The dipole/polarizability model types are MACE's dielectric-property models (cf. MACE-MDP and mace-field). They move faster than the energy/forces path, so the exact --model/--loss/keys are overridable via [training.extra] — verify them against your installed MACE version before a production polarizability run, the same way the QE ph.x polarizability path is gated for labeling.

Labels are written with explicit reference keys (REF_energy, REF_forces, REF_stress, REF_dipole, REF_polarizability) and passed to MACE via --energy_key/--forces_key/… so a frame missing a label for one property is simply skipped for that head rather than trained on zeros.

Fine-tuning defaults (and why)

The defaults follow Tompa, Varga-Umbrich, Batatia, Elena, Bernstein & Csányi, "Fine-tuning MLIP foundation models: strategies for accuracy and transferability" (arXiv:2606.12704). The paper's headline finding is that foundation-model quality, atomic-reference-energy consistency, and stable optimization matter more than the choice of fine-tuning method. Concretely, TrainCraft defaults to:

Setting Default Rationale (paper)
e0s "foundation" Reuse the foundation's isolated-atom energies. Averaging from data is 2–3× worse on forces and can destabilize MD.
strategy "multihead" Multihead replay is the only method tested that consistently preserves out-of-distribution accuracy and the repulsive wall. Use pt_train_file = "mp" (or your own) for replay.
weight_decay 0.0 Essential when fine-tuning — non-zero decay pulls weights away from the pretrained solution.
ema_decay 0.995 A higher EMA decay (> 0.99) stabilizes fine-tuning.
energy_weight, forces_weight 10, 10 Constant, energy-prioritised loss weights; single-stage (no force→energy schedule).
lr 1e-3 Naive fine-tuning tolerates 1e-31e-4; multihead converges best nearer 1e-4.

Cost. Multihead replay needs ~3–15× the compute of naive fine-tuning (lower learning rate + dual data batches).

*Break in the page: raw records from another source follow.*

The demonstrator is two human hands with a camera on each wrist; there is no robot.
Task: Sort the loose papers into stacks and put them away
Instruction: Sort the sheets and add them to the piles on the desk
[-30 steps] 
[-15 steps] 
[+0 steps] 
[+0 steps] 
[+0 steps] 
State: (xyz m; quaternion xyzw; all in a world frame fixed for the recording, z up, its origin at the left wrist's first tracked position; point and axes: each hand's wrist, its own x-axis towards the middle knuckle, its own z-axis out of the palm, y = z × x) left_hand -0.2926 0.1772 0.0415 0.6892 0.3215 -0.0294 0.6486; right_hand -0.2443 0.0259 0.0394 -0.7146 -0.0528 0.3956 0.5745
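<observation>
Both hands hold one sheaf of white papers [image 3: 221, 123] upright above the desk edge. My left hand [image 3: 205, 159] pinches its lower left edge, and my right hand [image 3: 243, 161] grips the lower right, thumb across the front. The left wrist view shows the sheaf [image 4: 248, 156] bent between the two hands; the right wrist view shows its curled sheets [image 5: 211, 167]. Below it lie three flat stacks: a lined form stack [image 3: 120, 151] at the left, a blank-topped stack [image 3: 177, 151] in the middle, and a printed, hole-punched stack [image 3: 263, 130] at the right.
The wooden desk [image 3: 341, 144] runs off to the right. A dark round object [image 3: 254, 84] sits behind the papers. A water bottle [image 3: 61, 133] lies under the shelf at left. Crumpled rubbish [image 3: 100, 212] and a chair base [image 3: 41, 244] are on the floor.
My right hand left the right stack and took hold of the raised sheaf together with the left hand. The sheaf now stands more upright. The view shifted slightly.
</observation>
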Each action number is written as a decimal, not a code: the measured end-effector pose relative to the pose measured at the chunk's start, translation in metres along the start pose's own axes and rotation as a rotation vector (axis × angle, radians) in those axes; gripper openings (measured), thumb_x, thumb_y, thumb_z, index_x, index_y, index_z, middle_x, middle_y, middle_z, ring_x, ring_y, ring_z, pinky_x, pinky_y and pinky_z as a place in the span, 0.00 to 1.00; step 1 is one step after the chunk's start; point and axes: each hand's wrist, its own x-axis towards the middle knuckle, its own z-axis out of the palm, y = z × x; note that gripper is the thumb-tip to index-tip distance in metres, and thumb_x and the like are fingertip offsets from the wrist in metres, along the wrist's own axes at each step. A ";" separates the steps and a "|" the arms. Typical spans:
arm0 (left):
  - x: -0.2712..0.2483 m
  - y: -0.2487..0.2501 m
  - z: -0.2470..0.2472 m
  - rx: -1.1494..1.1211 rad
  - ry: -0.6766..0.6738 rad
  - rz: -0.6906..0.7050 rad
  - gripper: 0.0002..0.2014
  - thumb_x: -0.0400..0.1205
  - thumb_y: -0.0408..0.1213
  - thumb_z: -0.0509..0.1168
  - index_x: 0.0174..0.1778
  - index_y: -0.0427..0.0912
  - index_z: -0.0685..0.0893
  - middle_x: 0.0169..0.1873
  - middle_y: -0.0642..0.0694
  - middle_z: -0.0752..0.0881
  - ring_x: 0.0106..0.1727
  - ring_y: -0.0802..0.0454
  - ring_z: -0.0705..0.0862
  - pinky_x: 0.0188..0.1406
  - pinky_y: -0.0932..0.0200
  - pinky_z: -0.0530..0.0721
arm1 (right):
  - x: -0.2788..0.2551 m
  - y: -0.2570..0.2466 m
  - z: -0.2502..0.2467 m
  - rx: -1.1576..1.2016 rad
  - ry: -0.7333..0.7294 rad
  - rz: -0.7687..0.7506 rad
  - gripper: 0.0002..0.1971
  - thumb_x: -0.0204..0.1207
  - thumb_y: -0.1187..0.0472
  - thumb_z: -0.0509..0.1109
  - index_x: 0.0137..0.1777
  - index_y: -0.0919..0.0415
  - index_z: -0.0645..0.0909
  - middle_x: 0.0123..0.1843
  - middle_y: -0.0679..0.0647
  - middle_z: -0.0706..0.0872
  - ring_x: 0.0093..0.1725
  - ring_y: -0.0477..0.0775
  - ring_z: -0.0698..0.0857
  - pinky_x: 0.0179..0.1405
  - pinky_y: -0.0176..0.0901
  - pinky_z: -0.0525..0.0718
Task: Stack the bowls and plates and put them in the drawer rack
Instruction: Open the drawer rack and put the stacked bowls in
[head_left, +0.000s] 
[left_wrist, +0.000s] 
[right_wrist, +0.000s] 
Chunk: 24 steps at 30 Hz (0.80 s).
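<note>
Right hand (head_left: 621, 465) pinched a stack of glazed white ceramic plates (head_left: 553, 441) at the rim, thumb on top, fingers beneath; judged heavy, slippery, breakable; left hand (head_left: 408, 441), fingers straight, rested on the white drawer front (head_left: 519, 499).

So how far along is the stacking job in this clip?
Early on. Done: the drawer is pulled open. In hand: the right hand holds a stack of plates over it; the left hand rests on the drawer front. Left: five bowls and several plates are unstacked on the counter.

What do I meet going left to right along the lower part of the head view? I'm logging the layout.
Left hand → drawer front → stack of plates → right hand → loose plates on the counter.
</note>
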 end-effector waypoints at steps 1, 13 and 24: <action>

Use strategy = "naive" for a narrow, single-application model where forgetting is not a concern, and strategy = "scratch" (with foundation_model unset) to train from random initialization.

LoRA is discussed in the paper as an intermediate regularizer but is not recommended as the primary method for MACE; if you need it, pass the relevant flags through [training.extra].

Running it

# locally (needs the mace env: torch + mace-torch)
pixi run -e mace example-21

# or as part of a Slurm pipeline (train becomes a --nv GPU step)
traincraft submit examples/21_train_mace_finetune.toml --dry-run

See also: Use Your Own MACE Model for loading the fine-tuned .model back in as an exploration calculator, and the Roadmap for dataset health tooling and validation (parity, learning curves, IR/Raman reconstruction), which build on this stage.